Relationships (presumably) exist. Friendships, similarities, web links, authorships, and wires all fall into this category. Network analysis generally deals with one or a small handful of types of relationships, and then a multitude of examples of that type. Now that we have stuff and relationships, we’re equipped to represent everything needed for a simple network. Let’s start with a single mode network; that is, a network with only one sort of node: cities. We can create a network of which cities are connected to one another by at least one single stretch of highway, like the one below:
| City | is connected to | | ------------------------------- | | Indianapolis | Louisville | | Louisville | Cincinnati | | Cincinatti | Indianapolis | | Cincinatti | Lexington | | Louisville | Lexington | | Louisville | Nashville |
The simple network above shows how certain cities are connected to one another via highways. A connection via a highways is the type of relationship. An example of one of the above relationships can be stated “Louisville is connected via a highway to Indianapolis.” These connections are symmetric because a connection from Louisville to Indianapolis also implies a connection in the reverse direction, from Indianapolis to Louisville. More on that shortly. First, let’s go back to the example of books and authors from the last section. Say the type we’re dealing with is an authorship. Books (the stuff) and authors (another kind of stuff) are connected to one-another via the authorship relationship, which is formalized in the phrase “X is an author of Y.” The individual relationships themselves are of the form “Franco Moretti is an author of Graphs, Maps, and Trees.” Much like the stuff (nodes), relationships enjoy a multitude of names. I’ll call them edges. You’ll also hear them called arcs, links, ties, and relations. For simplicity sake, although edges are often used to describe only one variety of relationship, I’ll use it for pretty much everything and just add qualifiers when discussing specific types. The type of relationship corresponds to the type of edge. The individual examples are the edges themselves. Individual edges are defined, in part, by the nodes that they connect. A list of edges could look like this:
| Person | Is an author of | | ----------------------------------------------------- | | Franco Moretti | Modern Epic | | Franco Moretti | Graphs, Maps, and Trees | | Jacob A. Riis | How The Other Half Lives | | Edith Hamilton | Mythology | | Matthew Jockers | Macroanalysis |
Notice how, in this scheme, edges can only link two different types of nodes. That is, a person can be an author of a book, but a book cannot be an author of a book, nor can a person an author of a person. For a network to be truly bimodal, it must be of this form. Edges can go between types, but not among them. This constraint may seem artificial, and in some sense it is, but for now the short explanation is that it is a constraint required by most algorithms that deal with bimodal networks. As mentioned above, algorithms are developed for specific purposes. Single mode networks are the ones with the most research done on them, but bimodal networks certainly come in a close second. They are networks with two types of nodes, and edges only going between those types. Contrast this against the single mode city-to-city network from before, where edges connected nodes of the same type. Of course, the world humanists care to model is often a good deal more complicated than that, and not only does it have multiple varieties of nodes – it also has multiple varieties of edges. Perhaps, in addition to “X is an author of Y” type relationships, we also want to include “A collaborates with B” type relationships. Because edges, like nodes, can have attributes, an edge list combining both might look like this.
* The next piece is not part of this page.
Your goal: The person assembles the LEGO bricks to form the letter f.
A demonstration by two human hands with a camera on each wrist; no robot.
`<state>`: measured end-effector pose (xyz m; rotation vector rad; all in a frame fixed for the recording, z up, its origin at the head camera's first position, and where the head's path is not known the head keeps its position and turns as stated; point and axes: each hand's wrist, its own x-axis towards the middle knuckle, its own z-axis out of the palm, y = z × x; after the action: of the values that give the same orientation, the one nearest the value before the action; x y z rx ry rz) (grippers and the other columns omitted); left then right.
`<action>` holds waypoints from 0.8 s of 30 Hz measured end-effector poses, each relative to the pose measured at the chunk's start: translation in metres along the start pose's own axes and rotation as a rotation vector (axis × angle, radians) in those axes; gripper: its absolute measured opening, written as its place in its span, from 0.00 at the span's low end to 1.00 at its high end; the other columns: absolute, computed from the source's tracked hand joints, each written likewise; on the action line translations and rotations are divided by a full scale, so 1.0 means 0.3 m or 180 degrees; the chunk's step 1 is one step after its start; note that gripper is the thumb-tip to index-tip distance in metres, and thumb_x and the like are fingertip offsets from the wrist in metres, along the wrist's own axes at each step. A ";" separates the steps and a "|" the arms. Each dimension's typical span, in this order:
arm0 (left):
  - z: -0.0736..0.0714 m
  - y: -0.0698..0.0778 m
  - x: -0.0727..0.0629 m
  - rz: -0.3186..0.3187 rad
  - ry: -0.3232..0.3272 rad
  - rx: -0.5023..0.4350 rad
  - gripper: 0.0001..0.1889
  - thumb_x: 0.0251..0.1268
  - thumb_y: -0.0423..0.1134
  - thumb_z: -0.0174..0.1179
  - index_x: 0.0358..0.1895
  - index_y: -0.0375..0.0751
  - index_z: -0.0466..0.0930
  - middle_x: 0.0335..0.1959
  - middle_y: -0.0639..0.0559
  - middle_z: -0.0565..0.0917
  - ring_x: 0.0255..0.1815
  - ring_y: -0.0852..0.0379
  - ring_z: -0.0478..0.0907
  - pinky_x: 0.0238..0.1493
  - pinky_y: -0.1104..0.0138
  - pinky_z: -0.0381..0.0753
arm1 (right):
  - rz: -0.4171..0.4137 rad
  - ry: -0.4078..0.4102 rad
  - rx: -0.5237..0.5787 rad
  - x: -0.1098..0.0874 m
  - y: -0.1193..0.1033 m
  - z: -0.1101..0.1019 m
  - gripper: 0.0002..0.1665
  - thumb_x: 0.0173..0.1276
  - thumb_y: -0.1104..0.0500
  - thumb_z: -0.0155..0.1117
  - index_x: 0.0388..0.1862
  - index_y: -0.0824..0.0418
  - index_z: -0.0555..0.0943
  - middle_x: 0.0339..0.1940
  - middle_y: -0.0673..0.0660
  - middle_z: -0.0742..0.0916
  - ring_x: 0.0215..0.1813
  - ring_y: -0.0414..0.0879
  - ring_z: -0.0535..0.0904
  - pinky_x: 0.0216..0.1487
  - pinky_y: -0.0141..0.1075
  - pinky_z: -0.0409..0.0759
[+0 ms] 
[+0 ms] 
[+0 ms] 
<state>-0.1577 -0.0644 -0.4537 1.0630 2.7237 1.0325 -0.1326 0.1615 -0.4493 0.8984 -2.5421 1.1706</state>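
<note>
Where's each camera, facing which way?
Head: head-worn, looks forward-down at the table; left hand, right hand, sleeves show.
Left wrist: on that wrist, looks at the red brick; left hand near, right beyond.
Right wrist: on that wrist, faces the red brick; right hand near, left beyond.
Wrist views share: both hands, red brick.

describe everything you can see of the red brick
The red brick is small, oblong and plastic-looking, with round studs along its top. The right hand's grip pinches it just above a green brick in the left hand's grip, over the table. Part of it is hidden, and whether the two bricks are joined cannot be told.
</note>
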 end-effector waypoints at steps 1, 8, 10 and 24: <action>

| Node1 | Node 2 | Edge Type | | ----------------------------------------------------- | ----------------- | | Franco Moretti | Modern Epic | is an author of | | Franco Moretti | Graphs, Maps, and Trees | is an author of | | Jacob A. Riis | How The Other Half Lives | is an author of | | Edith Hamilton | Mythology | is an author of | | Matthew Jockers | Macroanalysis | is an author of | | Matthew Jockers | Franco Moretti | collaborates with |
Notice that there are now two types of edges: “is an author of” and “collaborates with.” Not only are they two different types of edges; they act in two fundamentally different ways. “X is an author of Y” is an asymmetric relationship; that is, you cannot switch out Node1 for Node2. You cannot say “Modern Epic is an author of Franco Moretti.” We call this type of relationship a directed edge, and we generally represent that visually using an arrow going from one node to another.
“A collaborates with B,” on the other hand, is a symmetric relationship. We can switch out “Matthew Jockers collaborates with Franco Moretti” with “Franco Moretti collaborates with Matthew Jockers,” and the information represented would be exactly the same. This is called an undirected edge, and is usually represented visually by a simple line connecting two nodes. Notice that this is an edge connecting two nodes of the same type (an author-to-author connection), and recall that true bimodal networks require edges to only go between types. Algorithms meant for bimodal networks no longer apply to the network above.
Most network algorithms and visualizations break down when combining these two flavors of edges. Some algorithms were designed for directed edges, like Google’s PageRank, whereas other algorithms are designed for undirected edges, like many centrality measures. Combining both types is rarely a good idea. Some algorithms will still run when the two are combined, however the results usually make little sense.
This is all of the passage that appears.